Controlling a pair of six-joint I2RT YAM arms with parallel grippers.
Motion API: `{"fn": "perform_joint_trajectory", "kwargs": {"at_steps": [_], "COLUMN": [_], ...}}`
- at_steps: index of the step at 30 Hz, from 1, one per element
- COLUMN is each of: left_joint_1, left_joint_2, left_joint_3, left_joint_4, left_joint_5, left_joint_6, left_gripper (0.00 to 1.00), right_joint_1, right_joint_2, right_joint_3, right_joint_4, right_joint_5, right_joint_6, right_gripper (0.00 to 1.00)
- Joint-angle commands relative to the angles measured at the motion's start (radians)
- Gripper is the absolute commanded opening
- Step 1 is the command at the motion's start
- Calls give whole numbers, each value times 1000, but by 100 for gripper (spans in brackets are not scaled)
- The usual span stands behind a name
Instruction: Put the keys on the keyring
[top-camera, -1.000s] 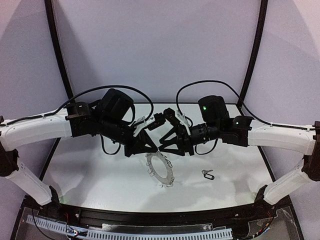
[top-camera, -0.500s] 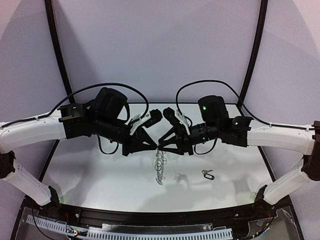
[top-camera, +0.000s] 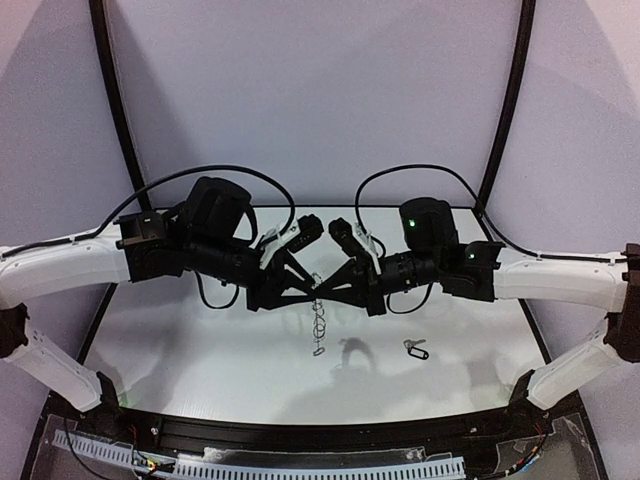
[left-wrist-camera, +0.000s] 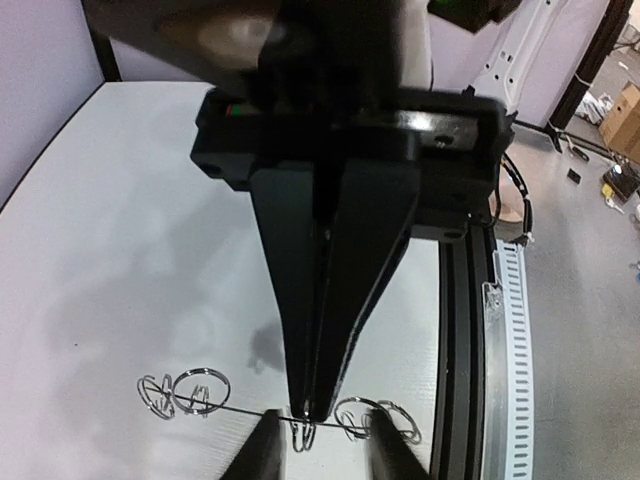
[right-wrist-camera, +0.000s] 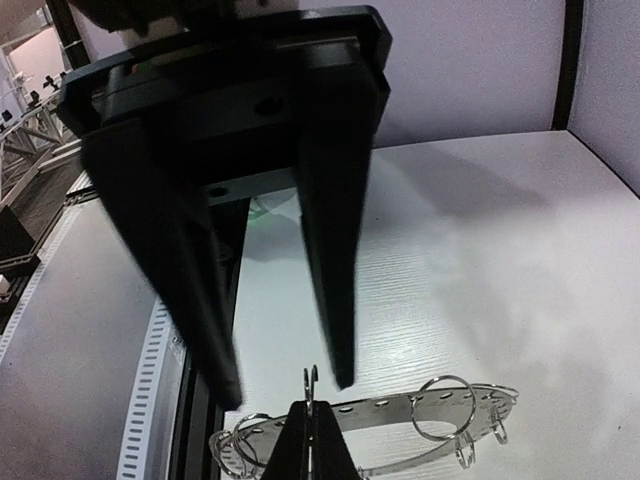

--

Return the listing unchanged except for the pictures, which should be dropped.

Controlling a pair of six-joint I2RT YAM arms with parallel grippers.
Motion API: `{"fn": "perform_joint_trajectory", "kwargs": {"at_steps": [_], "COLUMN": [_], ...}}`
- at_steps: index of the step at 30 Hz, from 1, one per element
- COLUMN is each of: left_joint_1, left_joint_2, left_joint_3, left_joint_4, left_joint_5, left_joint_6, left_gripper (0.00 to 1.00), right_joint_1, right_joint_2, right_joint_3, right_joint_4, right_joint_5, right_joint_6, right_gripper (0.00 to 1.00)
- Joint-angle commands relative to the angles measured at the motion's start (radians)
- Gripper is the absolute commanded opening
- Step 1 is the command at the motion's start
- Calls give whole numbers, each value times 1000, but by 100 for gripper (spans in brackets are not scaled)
- The usual span stands behind a name
Instruction: Put the keys on the keyring
[top-camera, -1.000s] 
[top-camera, -0.500s] 
[top-camera, +0.000s] 
[left-wrist-camera, +0.000s] 
[right-wrist-camera, +0.000s] 

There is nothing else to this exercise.